◆ WHAT IS EXPECTED ◆
Could you repeat all of the entries word for word, minus any pictures?

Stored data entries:

== == ==

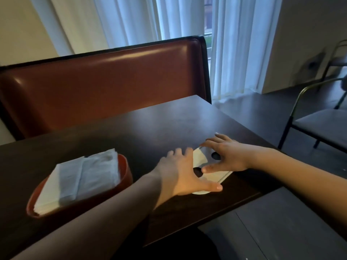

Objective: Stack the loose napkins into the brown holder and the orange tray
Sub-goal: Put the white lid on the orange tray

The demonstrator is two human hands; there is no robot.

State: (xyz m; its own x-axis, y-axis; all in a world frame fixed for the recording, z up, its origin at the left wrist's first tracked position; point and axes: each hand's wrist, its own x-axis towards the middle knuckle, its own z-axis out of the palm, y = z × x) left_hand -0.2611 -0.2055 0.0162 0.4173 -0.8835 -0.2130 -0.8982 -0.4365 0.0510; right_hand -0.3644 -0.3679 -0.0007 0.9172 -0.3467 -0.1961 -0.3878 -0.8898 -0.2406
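At 8 o'clock on dark wooden table [169, 117]: orange oval tray [126, 171], already holding stack of folded white napkins [78, 180]. At centre: left hand [185, 172] and right hand [224, 155], fingers spread, pressing flat white napkin pile [200, 156], gripping nothing. Brown holder not visible. Risk: loose sheets sliding off near table edge.

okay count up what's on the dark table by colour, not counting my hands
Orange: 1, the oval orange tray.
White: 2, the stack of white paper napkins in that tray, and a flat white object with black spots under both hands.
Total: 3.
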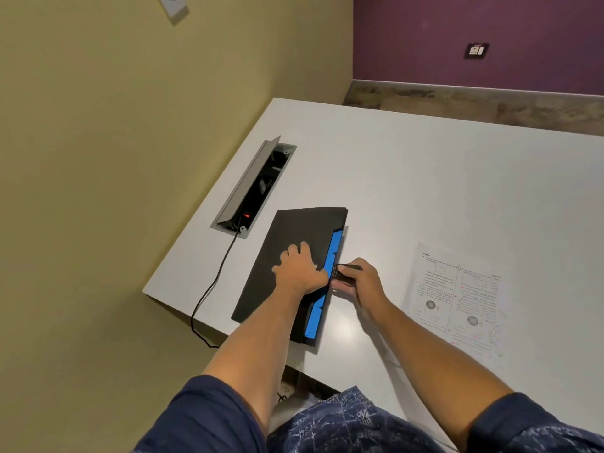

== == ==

◆ EXERCISE SOLUTION ◆
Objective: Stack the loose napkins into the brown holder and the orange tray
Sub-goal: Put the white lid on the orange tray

The demonstrator is two human hands; there is no robot.

State: (xyz m; its own x-axis, y-axis; all in a world frame fixed for the recording, z up, its origin at the left wrist's first tracked position; point and axes: each hand's wrist, its own x-axis towards the middle knuckle, its own z-axis out of the palm, y = z × x) left_hand -0.2611 -0.2055 0.0162 0.4173 -0.8835 -0.2130 -0.8982 -0.4365 0.0510; right_hand -0.3644 -0.3679 -0.0007 0.9172 -0.3467 -0.1961 -0.3878 -0.8898 -0.2406
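At 8 o'clock on dark wooden table [169, 117]: orange oval tray [126, 171], already holding stack of folded white napkins [78, 180]. At centre: left hand [185, 172] and right hand [224, 155], fingers spread, pressing flat white napkin pile [200, 156], gripping nothing. Brown holder not visible. Risk: loose sheets sliding off near table edge.

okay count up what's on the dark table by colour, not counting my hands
Orange: 1, the oval orange tray.
White: 2, the stack of white paper napkins in that tray, and a flat white object with black spots under both hands.
Total: 3.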

Further output is not needed for this exercise.